La première fois que l'on s'était rencontré, Lucas et moi, c'était quand nous étions nés. Ce n'était pas une blague. Attention, gros cliché : nos mères étant déjà les meilleures amies du monde, nous nous étions toujours côtoyés, lui et moi. A vrai dire, je pense que même si nous nous connaissions pas, on serait quand même devenus inséparables à un moment ou à un autre. Ça avait juste accéléré les choses.

Lui est né le 22 février ; moi, le 22 janvier. Coïncidences ?

Malgré notre grande différence de caractères, nous étions et avions toujours été amis. Meilleurs amis pour le meilleur et pour le pire. Bien que le pire soit passé, à vrai dire.

Ouais, lui et moi, ça remonte à tellement longtemps que les phrases cul-cul comme celle-ci étaient monnaie courantes chez nous. Les petits gestes l'un envers l'autre – parfois déplacés, les petits surnoms ridicules, les « je t'aime » dit et répété pour tout et rien, plus pour des moqueries, en fait, nous faisions tout entre nous. Pas de tabous ! Nous avions appris à marcher ensemble, à parler ensemble – son prénom étant l'un de mes tous premiers mots, à faire du vélo ensemble, à écrire ensemble... tout ! Nous avions aussi fait énormément de choses ensembles. Dont des bains. Nus. Et d'après les photos qui nous restaient, il avait une petite bite. Rien qu'y penser, j'ai envie de rire. Ça se trouve, il en a toujours une aussi petite... Si c'est le cas, ça doit pas être facile tous les jours.

Chacun de nous connaissait tous les secrets de l'autre. On se disait tout, on connaissait tout de l'autre.

Nous avions toujours été que tous les deux. Toujours et tout le temps. Personne ne nous intéressait, personne n'était à la hauteur de notre amitié. Les frères siamois. D'ailleurs, durant un temps, en primaire, nos professeurs de primaires nous pensaient frères. Ce à quoi on répondait oui, comme les crétins que nous étions.
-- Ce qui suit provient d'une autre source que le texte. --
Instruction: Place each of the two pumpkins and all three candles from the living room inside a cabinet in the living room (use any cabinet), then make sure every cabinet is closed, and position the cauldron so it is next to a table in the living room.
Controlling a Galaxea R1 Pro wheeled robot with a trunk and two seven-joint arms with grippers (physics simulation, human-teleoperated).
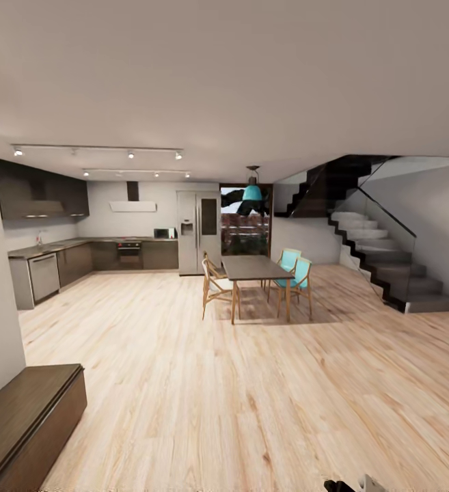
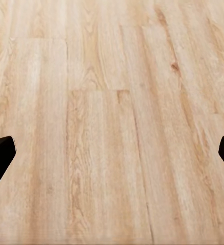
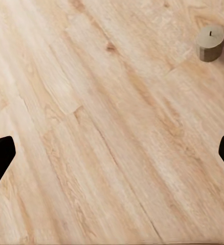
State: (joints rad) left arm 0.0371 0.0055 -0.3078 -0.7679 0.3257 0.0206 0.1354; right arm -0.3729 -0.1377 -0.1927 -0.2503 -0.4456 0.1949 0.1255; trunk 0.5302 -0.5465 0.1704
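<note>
One candle (image 3: 210, 43) stands upright on the floor (image 3: 112, 153), well beyond the right gripper (image 3: 112, 153)'s seemingly spread, empty jaws.

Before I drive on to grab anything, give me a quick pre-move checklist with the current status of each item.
1. Left gripper open, nothing held: ok.
2. Right gripper open, nothing held: ok.
3. A candle located, upright on the wooden floor: ok.
4. Candle between the right fingers: not ok, it lies well beyond them.
5. Cabinet located, at head view's lower left: ok.
6. Cabinet closed: cannot tell.
</note>
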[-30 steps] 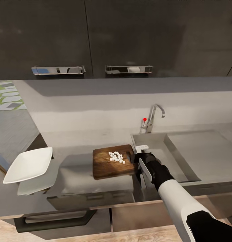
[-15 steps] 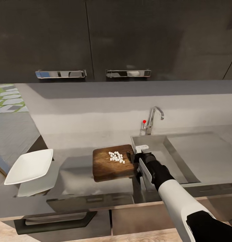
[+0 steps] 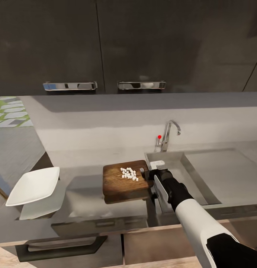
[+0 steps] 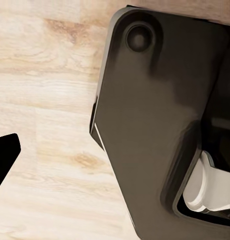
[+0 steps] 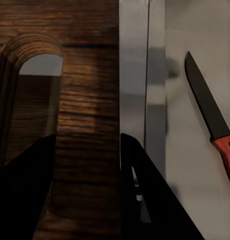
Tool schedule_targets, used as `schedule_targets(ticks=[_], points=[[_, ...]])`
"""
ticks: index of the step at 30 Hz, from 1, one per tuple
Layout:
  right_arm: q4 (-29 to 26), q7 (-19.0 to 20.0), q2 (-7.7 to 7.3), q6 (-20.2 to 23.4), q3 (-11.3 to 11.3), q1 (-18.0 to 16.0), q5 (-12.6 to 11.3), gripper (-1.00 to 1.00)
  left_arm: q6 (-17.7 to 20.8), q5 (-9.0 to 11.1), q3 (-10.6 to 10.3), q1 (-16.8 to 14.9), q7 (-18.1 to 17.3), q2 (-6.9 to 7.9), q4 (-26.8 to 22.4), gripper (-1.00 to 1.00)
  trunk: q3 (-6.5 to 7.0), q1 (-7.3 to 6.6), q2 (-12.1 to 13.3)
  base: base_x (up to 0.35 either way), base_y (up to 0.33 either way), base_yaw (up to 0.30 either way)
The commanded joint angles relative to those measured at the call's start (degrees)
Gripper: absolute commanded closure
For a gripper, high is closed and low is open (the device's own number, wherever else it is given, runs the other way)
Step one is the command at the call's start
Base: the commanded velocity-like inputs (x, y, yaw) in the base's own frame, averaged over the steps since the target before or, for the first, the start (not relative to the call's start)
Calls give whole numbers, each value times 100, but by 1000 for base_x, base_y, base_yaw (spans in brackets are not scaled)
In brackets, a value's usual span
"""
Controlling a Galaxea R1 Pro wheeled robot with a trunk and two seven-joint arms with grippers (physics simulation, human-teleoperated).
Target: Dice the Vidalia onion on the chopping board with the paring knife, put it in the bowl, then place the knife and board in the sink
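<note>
Board: the brown rectangular wooden chopping board (image 3: 125, 179) lay flat on the grey glossy table (image 3: 87, 175), its right edge against the sink's left rim.
Onion: small white diced cubes (image 3: 129, 174) sat in a cluster on the board's far right part.
Right end effector (image 3: 147, 173): at the board's right edge by the handle slot (image 5: 37, 75), dark fingers (image 5: 25, 185) spread to either side of the wood; whether they pinched it could not be told.
Knife: the red-handled paring knife with dark pointed blade (image 5: 210, 117) lay on the grey steel sink (image 3: 173, 163) floor.
Bowl: the white squarish shallow bowl (image 3: 32, 185) sat at the table's left end, well apart from the board.
Left end effector: state could not be told.
</note>
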Motion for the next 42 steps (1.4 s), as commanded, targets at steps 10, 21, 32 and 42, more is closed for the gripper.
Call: schedule_targets(ticks=[10,21,32,42], points=[[-6,-44,-3,26,21,-5,-45,100,-27,2,-34,-7,12,-6,18,-100,79,4,-11,0,0,0],[-6,-46,-3,26,21,-5,-40,100,-27,2,-34,-7,14,-6,18,-100,178,4,-11,0,0,0],[-11,-51,-7,26,21,-5,-40,100,-27,2,-34,-6,11,-6,18,-100,278,4,-11,0,0,0],[-15,-53,-5,26,21,-5,-40,100,-27,2,-34,-7,10,-6,18,-100,368,4,-11,0,0,0]])
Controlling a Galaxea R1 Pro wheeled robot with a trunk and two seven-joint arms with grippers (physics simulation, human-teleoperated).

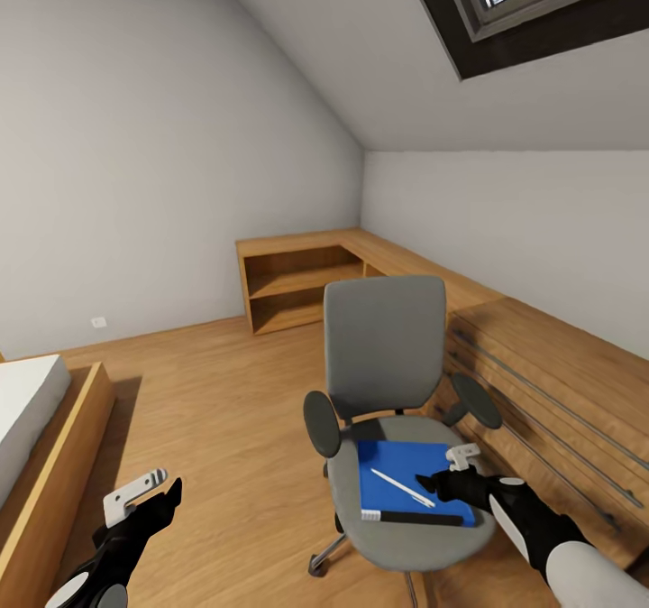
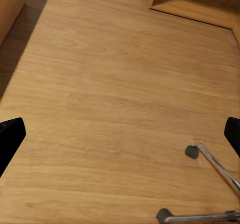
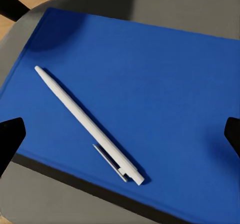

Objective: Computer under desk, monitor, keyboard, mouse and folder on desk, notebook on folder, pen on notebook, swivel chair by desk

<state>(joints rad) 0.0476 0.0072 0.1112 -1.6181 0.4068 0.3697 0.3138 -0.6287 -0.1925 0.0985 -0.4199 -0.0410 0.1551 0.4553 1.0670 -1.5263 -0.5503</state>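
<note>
The swivel chair (image 1: 386, 355), grey with round black armrests, stands mid-room facing me. Flat on its seat lies the blue folder (image 1: 397, 464) with its black spine toward me, and the white pen (image 1: 403, 488) rests diagonally on top. My right gripper (image 1: 448, 468) hovers open at the folder's right edge. In the right wrist view the folder (image 3: 165, 69) and pen (image 3: 87, 124) lie just below the gripper (image 3: 120, 136), one black fingertip (image 3: 10, 136) on each side. My left gripper (image 1: 153, 495) is open over bare floor, left of the chair.
A low wooden shelf unit (image 1: 297, 279) runs along the far wall and turns into a long wooden dresser (image 1: 559, 382) right of the chair. A bed (image 1: 27, 400) in a wooden frame sits at left. The chair's chrome legs and casters (image 2: 212, 164) show beneath the left gripper (image 2: 120, 134).
</note>
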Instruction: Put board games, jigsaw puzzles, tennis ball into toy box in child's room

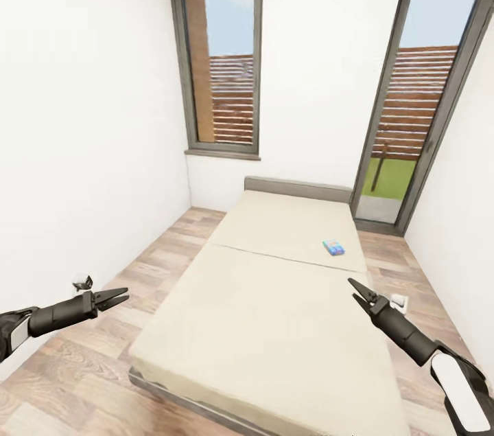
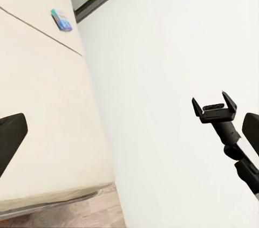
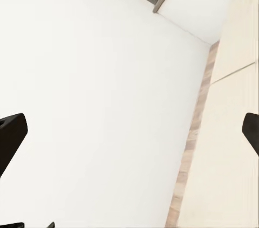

Puis il y a eu Ophélie. Grande brune au grand cœur, elle s'était retrouvée être un défi entre nous deux. Le premier qui réussissait à la foutre dans son pieu gagnait ! Mais quand nous avions commencé à la connaître, nous avions abandonné l'idée. Et assez rapidement. Elle ne méritait pas ça de nous. Impossible. Bordel, maintenant, le premier qui s'y essayait, je le défigure jusqu'à ce que sa propre mère ne le reconnaisse plus. Personne ne toucherait à notre Ophélie. Nous l'avions rencontrée en seconde et ça avait été le coup de foudre amical.

Ensuite, vint le tour de Blake. Triste histoire pour ce petit gars. Bien plus petit et fin que nous, il avait toujours été discret et effacé avec nous. La première fois que nous l'avions rencontré, ce fut quand il a été aux mains de Logan et sa clique de crétin. Trop fin et maladroit pour se défendre, voilà deux ans qu'il se faisait martyriser en toute discrétion par cette bande d'enfoirés sans que personne ne le sache. Quand nous l'avions trouvé, blessé de partout et tremblant de froid dans une rue près du lycée, il arrivait à peine à parler tellement il avait été amoché. Je me souviendrais toujours de ce moment.

Ophélie avait poussé une exclamation de dépit et d'aberration en nous contournant pour se rendre dans cette ruelle. D'abord surpris, nous avions échangé un regard avec Lucas avant de nous précipiter à la suite de notre amie. On l'avait alors retrouvé recroquevillé sur lui-même, pleurant et marmonnement des mots incompréhensibles. Au départ, Lucas et moi nous étions juste stoppés devant lui, ahuri de le voir ainsi. Ophélie s'était, quant à elle, précipitée vers lui en le serrant bien fort dans ses bras en lui chuchotant des mots doux.

Finalement, nous l'avions ramené chez Lucas pour le soigner et qu'il nous explique ce qu'il s'était passé. Nous avions d'ailleurs mis un certain temps avant qu'il finisse par nous avouer qu'il se faisait martyriser par ces abrutis de première depuis deux ans.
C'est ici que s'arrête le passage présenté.